= Beginning of Section =

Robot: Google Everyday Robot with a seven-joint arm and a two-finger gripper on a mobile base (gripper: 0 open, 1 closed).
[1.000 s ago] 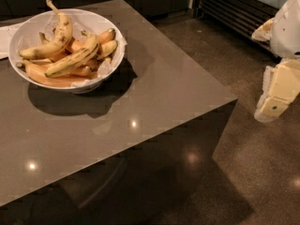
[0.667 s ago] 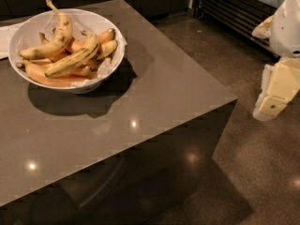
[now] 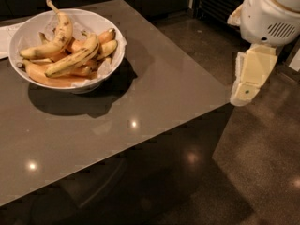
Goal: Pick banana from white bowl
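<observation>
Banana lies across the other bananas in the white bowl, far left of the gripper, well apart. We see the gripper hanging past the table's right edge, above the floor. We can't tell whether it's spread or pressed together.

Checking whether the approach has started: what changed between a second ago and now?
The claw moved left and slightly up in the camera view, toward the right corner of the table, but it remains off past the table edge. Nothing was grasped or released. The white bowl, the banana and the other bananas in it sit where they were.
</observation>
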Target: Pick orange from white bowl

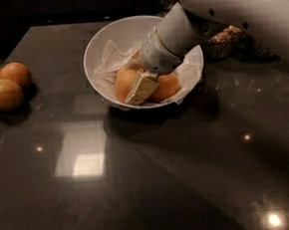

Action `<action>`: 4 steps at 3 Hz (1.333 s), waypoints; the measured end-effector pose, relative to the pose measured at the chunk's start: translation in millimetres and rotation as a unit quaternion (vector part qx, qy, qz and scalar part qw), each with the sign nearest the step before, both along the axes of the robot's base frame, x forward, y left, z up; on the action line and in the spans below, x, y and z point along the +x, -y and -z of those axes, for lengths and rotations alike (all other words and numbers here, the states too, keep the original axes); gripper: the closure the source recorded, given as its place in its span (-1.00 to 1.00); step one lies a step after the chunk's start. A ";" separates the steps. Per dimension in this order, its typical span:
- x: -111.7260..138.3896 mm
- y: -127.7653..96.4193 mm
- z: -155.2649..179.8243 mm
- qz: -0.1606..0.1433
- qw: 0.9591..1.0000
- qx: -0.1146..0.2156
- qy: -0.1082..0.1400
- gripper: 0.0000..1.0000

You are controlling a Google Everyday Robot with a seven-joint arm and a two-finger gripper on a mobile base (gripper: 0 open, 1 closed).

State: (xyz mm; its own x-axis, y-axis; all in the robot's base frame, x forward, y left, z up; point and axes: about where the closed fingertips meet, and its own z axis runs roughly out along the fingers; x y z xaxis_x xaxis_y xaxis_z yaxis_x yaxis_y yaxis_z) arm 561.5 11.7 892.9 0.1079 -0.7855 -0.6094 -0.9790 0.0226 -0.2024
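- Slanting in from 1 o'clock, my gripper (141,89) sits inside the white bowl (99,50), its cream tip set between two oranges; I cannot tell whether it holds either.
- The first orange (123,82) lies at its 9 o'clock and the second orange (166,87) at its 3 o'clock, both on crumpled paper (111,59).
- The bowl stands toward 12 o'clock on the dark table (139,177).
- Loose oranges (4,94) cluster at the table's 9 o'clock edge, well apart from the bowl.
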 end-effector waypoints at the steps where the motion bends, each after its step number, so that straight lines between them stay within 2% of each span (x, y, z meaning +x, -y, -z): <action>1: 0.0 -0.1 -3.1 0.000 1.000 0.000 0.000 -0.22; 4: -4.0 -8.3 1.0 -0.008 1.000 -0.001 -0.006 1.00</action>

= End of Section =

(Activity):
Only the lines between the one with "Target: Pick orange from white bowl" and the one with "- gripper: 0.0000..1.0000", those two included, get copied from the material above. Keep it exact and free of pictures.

(Completed task):
Target: Pick orange from white bowl


Action `<action>`: 4 steps at 3 Hz (1.333 s), waypoints; the measured end-effector pose, relative to the pose measured at the chunk's start: translation in millimetres and rotation as a unit quaternion (vector part qx, qy, qz and scalar part qw), each with the sign nearest the step before, both along the axes of the robot's base frame, x forward, y left, z up; on the action line and in the spans below, x, y and z point along the +x, -y and -z of those axes, for lengths and rotations alike (all other words and numbers here, the states too, keep the original axes); gripper: the closure the source recorded, given as its place in its span (-1.00 to 1.00); step one lies a step after the chunk's start. A ";" separates the steps. Per dimension in this order, its typical span:
- x: -111.7260..138.3896 mm
- y: -127.7653..96.4193 mm
- z: -155.2649..179.8243 mm
- qz: -0.1606..0.1433
- qw: 0.9591..1.0000
- qx: -0.1146..0.2156
- qy: -0.1082..0.1400
- gripper: 0.0000..1.0000

This completes the response to the exercise.